It's all about personality, really.
Any good fashion illustrator knows it's the certain element of character that brings the clothing to life in a medium like digital fashion illustration. It's truly art on iPad, eye candy of the most indelible form, and yes, we're here for it.
Trivia Hiller is one of our favorite newcomers to the freelance scene in NYC. She's been developing her practice for years, but at 24, she's decided to take the plunge into the world of freelance. We sat down with the artist to talk self-expression, fashion, and her studio practice (and yes, right below is her *incredible* interpretation of the Danielle Emerald pieces from the Manhattan collection). Grab a cup of caffeine and read on.
Tell us who you are and what you do.
Hi! My name is Trivia. I’m a 24 year old fashion illustrator living in NYC. I moved here a year ago from Toronto, Canada, where I received my Bachelor’s of Design in Fashion Communications.
What inspired you to get into fashion illustration?
Probably my mum initially! She has always been artistic and had dreams of being a fashion designer herself at one point. Growing up, she was creative and I always loved playing in her closet. I think that having a parent who just “understood” being an artist made me feel empowered to take a creative path myself. Fashion illustration isn’t the most lucrative career, but both of my parents were very supportive of me following my passion.
When I went to University, it became clear that illustration was where I excelled, specifically fashion illustration. In my four years of school, my illustration classes were by far my favorite courses. I loved that I was able to merge fashion and art, without having to physically sew or pattern draft. Fun fact, I majored in Fashion Design my first year, but realized that I didn’t enjoy the technical side of designing.
My dad gifted me an iPad in 2017 and the rest was history. I instantly became obsessed with digital drawing, and all of the ways I could manipulate my artwork with the click of a button. It opened up a whole new world. Trivvidraws was born shortly after; friends would ask me to draw them, and the next thing I knew, I had a small business. Now I truly cannot imagine pursuing anything else.
How would you describe your personal style? How does your personal style influence your illustration style (or vice versa)?
Haha, I dress like such a wannabe skater girl! I think that baggy clothes are the besttt, not only because of the “aesthetic”, but also cause let’s be real, it’s way more comfy. I also love prints and colors, which is definitely a trend that you’ll see in my illustration style. I would much rather draw a big, furry coat with flowers all over it, rather than a sleek black dress. I think that pattern and color is the spice of life, and it makes me happy to wear/draw it.
We love NYC (our brand is based here!). How long have you lived in the city? Tell us what you love about living here.
I’ve lived here just over a year now. It’s been a whirlwind! I LOVE that everything is walkable, and you will simply never be bored here. Those two go hand in hand; on the rare occasion that I am bored, I go on a walk, and it’s solved. There is so much to see and do, I feel like I’ve hardly scratched the surface. It keeps life super exciting.
We see fashion illustration as the representation of people through the lens of style. In particular, what message do you want to send in your work about the representation of women?
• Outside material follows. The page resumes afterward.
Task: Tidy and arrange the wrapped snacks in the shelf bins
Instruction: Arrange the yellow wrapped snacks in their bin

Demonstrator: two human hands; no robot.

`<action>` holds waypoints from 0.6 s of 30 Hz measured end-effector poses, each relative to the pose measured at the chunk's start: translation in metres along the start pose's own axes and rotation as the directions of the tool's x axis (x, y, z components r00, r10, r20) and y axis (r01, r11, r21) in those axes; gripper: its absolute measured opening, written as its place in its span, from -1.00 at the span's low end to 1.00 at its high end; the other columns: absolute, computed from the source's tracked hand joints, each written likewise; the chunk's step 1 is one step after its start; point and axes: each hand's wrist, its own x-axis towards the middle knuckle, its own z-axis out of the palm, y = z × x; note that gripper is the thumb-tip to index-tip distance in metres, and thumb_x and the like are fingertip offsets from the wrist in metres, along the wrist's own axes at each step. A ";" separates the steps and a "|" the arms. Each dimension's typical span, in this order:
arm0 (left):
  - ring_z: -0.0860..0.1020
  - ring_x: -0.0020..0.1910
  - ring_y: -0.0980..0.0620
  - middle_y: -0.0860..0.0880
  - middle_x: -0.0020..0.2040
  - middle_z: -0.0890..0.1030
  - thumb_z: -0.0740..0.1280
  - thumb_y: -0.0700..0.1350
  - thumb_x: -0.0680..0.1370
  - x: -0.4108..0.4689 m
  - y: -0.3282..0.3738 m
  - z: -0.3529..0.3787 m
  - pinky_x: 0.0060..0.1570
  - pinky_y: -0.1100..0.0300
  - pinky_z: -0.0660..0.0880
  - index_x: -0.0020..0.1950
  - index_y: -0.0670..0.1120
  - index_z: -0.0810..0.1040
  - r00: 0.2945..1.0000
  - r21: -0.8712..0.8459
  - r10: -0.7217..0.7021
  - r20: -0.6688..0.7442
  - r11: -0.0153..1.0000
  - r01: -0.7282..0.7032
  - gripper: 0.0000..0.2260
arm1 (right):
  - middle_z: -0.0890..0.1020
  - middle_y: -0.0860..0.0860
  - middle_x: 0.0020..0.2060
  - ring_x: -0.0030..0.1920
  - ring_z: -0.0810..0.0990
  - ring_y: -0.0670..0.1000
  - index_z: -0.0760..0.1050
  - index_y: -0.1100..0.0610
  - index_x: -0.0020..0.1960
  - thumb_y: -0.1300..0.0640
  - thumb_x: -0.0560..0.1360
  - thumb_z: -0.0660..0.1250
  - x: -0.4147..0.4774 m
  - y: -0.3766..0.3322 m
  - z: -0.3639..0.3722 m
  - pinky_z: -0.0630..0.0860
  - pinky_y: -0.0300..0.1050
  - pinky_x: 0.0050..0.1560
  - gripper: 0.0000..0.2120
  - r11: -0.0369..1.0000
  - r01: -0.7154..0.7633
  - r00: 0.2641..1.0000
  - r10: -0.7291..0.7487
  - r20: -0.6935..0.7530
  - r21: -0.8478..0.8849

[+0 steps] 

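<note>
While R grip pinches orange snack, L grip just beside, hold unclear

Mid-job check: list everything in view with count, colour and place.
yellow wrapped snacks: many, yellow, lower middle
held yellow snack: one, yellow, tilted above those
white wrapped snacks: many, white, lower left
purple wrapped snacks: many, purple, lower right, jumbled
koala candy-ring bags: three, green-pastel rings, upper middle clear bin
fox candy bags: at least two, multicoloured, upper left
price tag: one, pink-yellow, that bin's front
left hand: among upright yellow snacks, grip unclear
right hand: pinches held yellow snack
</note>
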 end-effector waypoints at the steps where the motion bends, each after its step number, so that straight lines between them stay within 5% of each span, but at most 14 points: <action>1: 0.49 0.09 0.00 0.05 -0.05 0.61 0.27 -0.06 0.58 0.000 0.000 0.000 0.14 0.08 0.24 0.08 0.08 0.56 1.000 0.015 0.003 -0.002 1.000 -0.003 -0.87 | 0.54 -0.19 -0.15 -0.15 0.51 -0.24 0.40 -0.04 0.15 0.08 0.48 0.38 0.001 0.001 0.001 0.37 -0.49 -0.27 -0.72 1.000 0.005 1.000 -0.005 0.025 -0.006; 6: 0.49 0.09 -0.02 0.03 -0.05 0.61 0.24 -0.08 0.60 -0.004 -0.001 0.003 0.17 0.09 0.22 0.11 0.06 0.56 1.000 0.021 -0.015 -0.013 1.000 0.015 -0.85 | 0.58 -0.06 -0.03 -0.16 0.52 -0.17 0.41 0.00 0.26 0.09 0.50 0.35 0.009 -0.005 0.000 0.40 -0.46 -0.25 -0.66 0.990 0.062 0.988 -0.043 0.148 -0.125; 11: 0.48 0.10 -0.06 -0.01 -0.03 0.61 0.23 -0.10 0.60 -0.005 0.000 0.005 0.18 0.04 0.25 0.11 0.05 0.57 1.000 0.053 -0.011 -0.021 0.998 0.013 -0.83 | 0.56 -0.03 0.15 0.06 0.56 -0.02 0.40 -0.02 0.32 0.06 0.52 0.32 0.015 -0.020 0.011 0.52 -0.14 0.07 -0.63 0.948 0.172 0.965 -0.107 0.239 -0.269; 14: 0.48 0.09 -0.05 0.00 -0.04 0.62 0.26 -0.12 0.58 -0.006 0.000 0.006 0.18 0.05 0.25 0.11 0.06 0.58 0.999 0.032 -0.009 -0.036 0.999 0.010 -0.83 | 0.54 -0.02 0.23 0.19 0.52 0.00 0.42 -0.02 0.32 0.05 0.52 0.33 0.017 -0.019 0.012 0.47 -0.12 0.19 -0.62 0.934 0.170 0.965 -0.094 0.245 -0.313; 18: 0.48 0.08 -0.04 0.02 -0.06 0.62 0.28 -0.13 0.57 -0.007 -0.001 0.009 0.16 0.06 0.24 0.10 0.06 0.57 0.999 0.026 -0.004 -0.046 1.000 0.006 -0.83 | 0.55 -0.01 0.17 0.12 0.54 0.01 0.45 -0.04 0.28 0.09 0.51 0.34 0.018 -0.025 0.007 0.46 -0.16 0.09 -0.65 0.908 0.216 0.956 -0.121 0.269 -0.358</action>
I’ve been searching for a deeper meaning in my artwork for a while now. At this point, the best I’ve been able to come up with is this: I want the women I draw to feel really freakin’ cool, because they are. I always get comments like “you made me look so good” or “I wish I looked like this in real life”, to which I reply that the artwork is literally based on them! They are cool, and beautiful, and all of the lovely compliments they give my artwork should be directed towards themselves, x 10! I’m in the business of making women feel good!! It’s always so flattering when the women I draw make my art their phone lock screen or Instagram profile photo… that’s how I know I’ve done my job.
Describe your studio practice and work rhythm.
Lately, to be completely honest, it’s been drawing whenever I have a second of free time! I’ve had a full-time retail job the past year, which was an adjustment when trying to find time to illustrate. What I found is that I have to make my own time. I wake up early, get a couple of client commissions in before work, draw on my lunch break, and draw when I come home. I’ve joked to my friends that it feels like all I do these days is work and draw.
Really exciting news though, just this week I’ve made the decision to leave my retail job and pursue illustration full-time!! Ask me this question again in a few months once I’ve settled into my new lifestyle ;-) In all seriousness though, I am so eager to be able to wake up and dedicate each day to my illustration business. I’m super Type-B and unstructured, which can be a curse and a blessing, but despite being laid back, I always manage to get my work done. I’m currently daydreaming about slow mornings where I can start my day with an iced coffee and sketch in bed. I’ll probably spend my time between coffee shops and pitching my work around NYC!